BAB 39 :. Ini Bukan Mimpi

734 89 10
                                    

Salsha menarik napas dalam ketika dia menatap Dimas yang tersenyum padanya. Debaran jantungnya berpacu sangat cepat, perempuan itu berusaha mencari kesungguhan dari mata Dimas. "Gue bener-bener sayang sama lo."

Salsha mengerjap. "Dim?"

Alis kanan Dimas sedikit terangkat. "Hm?"

"Ini bukan mimpi, asal lo tau." Salsha mendorong dada Dimas pelan agar memberinya jarak. "Gue bakal minta penjelasan lo kalau lo udah sadar, oke?"

"Bukan mimpi?" tanyanya bingung.

"Iya."

Salsha meraih tangan Dimas, mengalungkan ke lehernya membiarkan laki-laki yang menatapnya bingung itu kembali bertumpu padanya lalu berjalan menuju unit apartemen Dimas.

Dimas masih memperhatikan Salsha, gerak-gerik perempuan yang sedang menekan password unit-nya terekam jelas di matanya. Bahkan helaan napas berat perempuan itu benar-benar jelas di telinganya. "Sal?"

Salsha tidak menjawab sampai mereka berhasil masuk unit dan Dimas menarik tangannya. "Apa? Udah sadar lo?"

Perlahan kepalanya mengangguk. "Yang tadi gue bilang-"

"Jangan tarik ucapan lo seenaknya ya." kata Salsha memperingati. Perempuan itu kemudian melepas heelsnya lalu melenggang masuk. "Minta minum Dim, pegel gue."

Dimas tidak tahu bahwa Salsha sangat gugup saat ini. Dia benar-benar tidak siap, bagaimana jika Dimas menarik ucapannya? Bagaimana jika Dimas berdalih karena kondisinya? Sedangkan Salsha sudah mengharapkan lebih.

"Sal?" panggil Dimas menyadarkan Salsha yang diam sambil menatap isi kulkasnya.

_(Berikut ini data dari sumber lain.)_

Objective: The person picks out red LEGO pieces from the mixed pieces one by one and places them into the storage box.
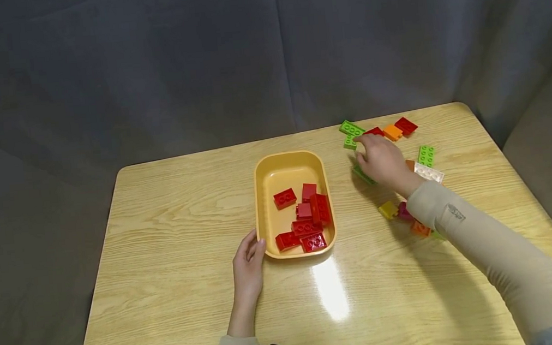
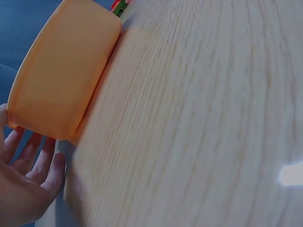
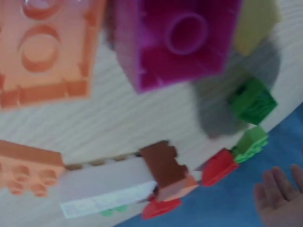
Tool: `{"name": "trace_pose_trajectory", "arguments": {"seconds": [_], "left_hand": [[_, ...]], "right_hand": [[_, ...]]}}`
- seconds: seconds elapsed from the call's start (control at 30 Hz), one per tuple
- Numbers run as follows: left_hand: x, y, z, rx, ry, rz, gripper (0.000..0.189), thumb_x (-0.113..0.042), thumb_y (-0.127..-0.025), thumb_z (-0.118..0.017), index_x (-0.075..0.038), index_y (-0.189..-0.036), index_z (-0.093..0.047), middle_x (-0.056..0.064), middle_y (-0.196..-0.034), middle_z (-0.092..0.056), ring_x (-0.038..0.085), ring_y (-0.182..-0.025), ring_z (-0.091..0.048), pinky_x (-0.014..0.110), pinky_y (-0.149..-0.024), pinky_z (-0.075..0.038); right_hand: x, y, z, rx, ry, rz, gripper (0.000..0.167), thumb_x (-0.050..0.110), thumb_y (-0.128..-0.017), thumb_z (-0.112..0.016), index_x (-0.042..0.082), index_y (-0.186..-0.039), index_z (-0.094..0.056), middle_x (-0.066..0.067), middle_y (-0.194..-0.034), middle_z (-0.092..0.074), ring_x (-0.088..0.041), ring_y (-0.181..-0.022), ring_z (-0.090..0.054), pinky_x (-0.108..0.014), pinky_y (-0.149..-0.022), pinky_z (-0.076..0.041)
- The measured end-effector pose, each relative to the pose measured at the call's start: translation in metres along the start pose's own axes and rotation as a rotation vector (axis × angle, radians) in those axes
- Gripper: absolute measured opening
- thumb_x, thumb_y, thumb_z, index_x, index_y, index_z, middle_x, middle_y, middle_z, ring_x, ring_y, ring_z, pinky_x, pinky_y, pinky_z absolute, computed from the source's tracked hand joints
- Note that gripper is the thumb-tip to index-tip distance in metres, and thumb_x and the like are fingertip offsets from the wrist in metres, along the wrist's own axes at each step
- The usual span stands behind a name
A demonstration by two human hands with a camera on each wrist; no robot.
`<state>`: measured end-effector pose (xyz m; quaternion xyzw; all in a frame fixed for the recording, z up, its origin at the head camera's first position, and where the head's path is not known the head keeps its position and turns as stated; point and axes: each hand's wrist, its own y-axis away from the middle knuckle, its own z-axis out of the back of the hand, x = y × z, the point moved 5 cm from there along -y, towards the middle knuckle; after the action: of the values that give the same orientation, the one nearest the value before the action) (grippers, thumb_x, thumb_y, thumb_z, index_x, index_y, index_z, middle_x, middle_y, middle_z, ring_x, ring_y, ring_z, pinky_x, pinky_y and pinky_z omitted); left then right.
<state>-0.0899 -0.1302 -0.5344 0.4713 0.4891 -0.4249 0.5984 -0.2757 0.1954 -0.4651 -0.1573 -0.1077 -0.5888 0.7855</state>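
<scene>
A yellow-orange plastic tray (image 1: 268, 167) with several red toy bricks (image 1: 305, 227) stands mid-table. My left hand (image 1: 249, 271) rests against its near left corner; in the left wrist view, the fingers (image 2: 41, 163) touch the tray's outer wall (image 2: 66, 66), with the thumb at the rim. My right hand (image 1: 382, 157) is above the loose bricks on the right, index finger and thumb apart, nearest the light green bricks (image 1: 350, 142). In the right wrist view nothing shows in its visible fingers (image 3: 272, 187). A darker green brick (image 1: 364, 175) lies just below that hand.
Around the right hand lie a dark red brick (image 1: 406, 126), an orange brick (image 1: 393, 132), a white brick (image 1: 429, 172), a yellow brick (image 1: 387, 210) and a magenta brick (image 1: 404, 211). The right forearm hides part of this group. Dark cloth (image 1: 199, 80) hangs behind the table.
</scene>
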Motion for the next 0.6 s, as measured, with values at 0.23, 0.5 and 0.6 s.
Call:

Detik itu juga Salsha segera meraih keluar botol air mineral yang masih tersegel, berbalik menatap Dimas sambil bertanya, "apa?"

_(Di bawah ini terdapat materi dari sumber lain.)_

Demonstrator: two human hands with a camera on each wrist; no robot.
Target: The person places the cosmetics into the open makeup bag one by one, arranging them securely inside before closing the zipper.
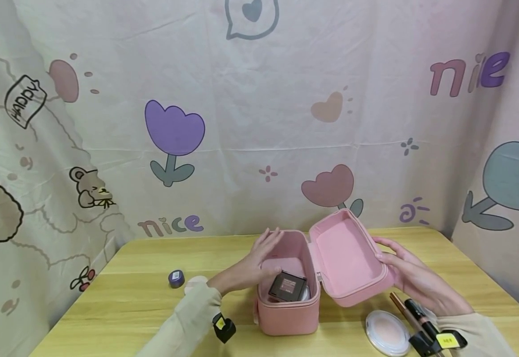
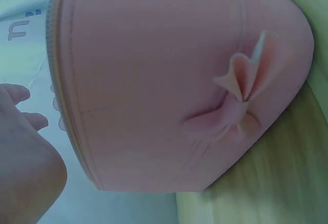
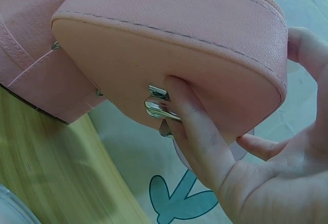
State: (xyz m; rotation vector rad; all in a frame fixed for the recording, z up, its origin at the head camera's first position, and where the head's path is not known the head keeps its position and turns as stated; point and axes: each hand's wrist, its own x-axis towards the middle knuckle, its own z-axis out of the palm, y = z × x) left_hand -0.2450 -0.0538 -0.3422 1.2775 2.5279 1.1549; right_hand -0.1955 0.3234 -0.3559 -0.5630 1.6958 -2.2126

"Soal tadi," kata Dimas membuat pergerakan tangan Salsha terhenti. "Gue, cuma kebawa suasana aja, sorry."

Wajahnya terlihat sangat menyesal membuat Salsha mendengus geli apalagi dia ingat satu hal. "Ah iya, lo punya Alana."

"Bukan itu."

"Bukan itu?"

Laki-laki itu mengusap tengkuknya sementara tangannya yang lain berpegangan ujung meja pantry untuk menyanggah badannya. "Gue sama Alana nggak pacaran."

"Maksudnya?"

"Gue sama dia cuma pura-pura." Dimas menatap Salsha sejenak. Laki-laki itu menggedikkan bahunya kemudian duduk di kursi sambil memijat kepala. "Alana punya masalah, ada orang yang stalkerin dia gitu jadi gue bantuin dia."

"Oh ya?"

Dimas mengangguk. "Iya."

Otak Salsha berputar cepat. Jika, seperti itu pasti ada hubungan timbal balik karena dia tahu Dimas bukan orang yang mau repot mencampuri masalah orang lain. "Dan lo?" Mata Dimas kembali menatap Salsha. "Butuh bantuan apa lo dari Alana?"

"Hm ..." Dimas terlihat sangat ragu mengatakannya. Laki-laki itu terdiam cukup lama membuat Salsha menghela napas pelan lalu meletakkan botol minum yang ia pegang ke atas meja pantry sembari berkata, "gue mau balik."

"Sal, bentar," katanya menahan pergelangan tangan Salsha. "Gue belum selesai."

Salsha melirik jam tangan yang ia kenakan. "Kalau lo diem lama kayak gitu, bisa-bisa gue pulang pagi. Besok gue ada kelas."

Dimas menelan ludahnya susah payah mendengar nada jutek Salsha. "Iya," katanya kemudian menarik lembut tangan perempuan itu dan menuntunnya untuk duduk di sofa. "Duduk dulu."

Salsha menuruti Dimas. "Buruan."

Begitu Salsha duduk dan cekalan tangannya terlepas Dimas kembali mengulang kalimatnya untuk yang ketiga kali. "Gue sayang sama lo."